第10話



 それからのアレクサンドラは凄まじかった。王太子妃教育は六歳から開始する予定だったのを、早めるよう国王陛下へ直談判し、四歳にして開始した。私も一緒に王太子教育が始まったが、「クリストファーは冒険家の準備をしなさい。」とアレクサンドラが勝手に私の分の課題まで済ませていることが多かった。最初は拒否していたが、嫌いな王太子教育よりも大好きな冒険に関する勉強の方が身に入り、魔法の訓練ばかりするようになった。


 ここまで良くしてくれるなんて、もしかしてアレクサンドラは自分のことを・・・と思ったこともあったが、本人に尋ねると一蹴された。


「私は筋肉質な体格の良い騎士様がタイプなのです!クリストファー様のような細身は駄目です!それにクリストファー様は性格も騎士様とは正反対ですから!」


 と、騎士について熱く語られた。そんな二人が十二歳の頃、マーガレットが公爵家にやって来た。

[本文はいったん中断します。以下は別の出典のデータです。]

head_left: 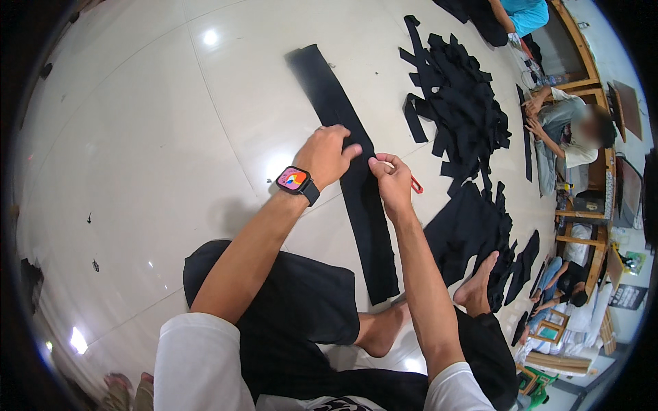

マーガレットとその母を公爵家に入れるかどうかに関しては、すったもんだがあったようだが、マーガレットの魔力の強さが決め手となり公爵家に入ったそうだ。


 マーガレットは天真爛漫で、王太子であるクリストファーと、王太子妃候補のアレクサンドラに純粋に憧れ、懐いていた。平民から急に公爵令嬢となったことで、マーガレットへの風当たりは強かったが、暴言を吐く相手にはアレクサンドラが片っ端から何十倍もの仕返しをしていたため、すぐ平穏となったようだ。クリストファーの傍には、強烈なタイプ:アレクサンドラ、しかいなかったこともあり、呆気なくマーガレットに堕ちてしまった。それにすぐアレクサンドラも気付いたのだろう、ある日、マーガレットと共に呼ばれこう言われた。


「二人を冒険ギルドに偽名で登録しておいたわ。」


「待ってくれ。なぜそんなことを。」


「クリストファー、貴方は冒険家になりたいのでしょう。マーガレットも魔法を使う仕事はしたいけど、貴族の中にはいたくない。なら二人とも、冒険ギルドが一番合っているのではなくて?」


 マーガレットは、以前のようにのびのびと暮らしたい思いがあった。また、魔法を使う仕事が自分に合っているとも考えていた。クリストファーは、魔法の訓練や勉強をする中で魔石などの素材集めの仕事に魅了されていた。アレクサンドラからは「四歳の頃に、宝探し遊びしていた頃と変わらないじゃない。」と笑われたが、否定されることはなかった。


 私とマーガレットの仕事や課題は、やはりアレクサンドラが全て終わらせていた。その頃アレクサンドラは王太子妃教育は修了していたが、代わりに王太子妃の公務があり、その上で二人分の課題や仕事を行っていた。正直、アレクサンドラの負担が大きすぎるので、自分の事は自分ですると何度も言い争いになった。珍しく引かない私を見て、アレクサンドラは諦めて話してくれた。


「いい?王太子の公務をしていると、多くの騎士様にお会いすることが多いのよ。私は今、将来結婚する騎士様を探しているの!お願いだから王太子の公務をさせてちょうだい。」


 王太子の公務を婚活の場として捉えている人間が、彼女以外存在するだろうか。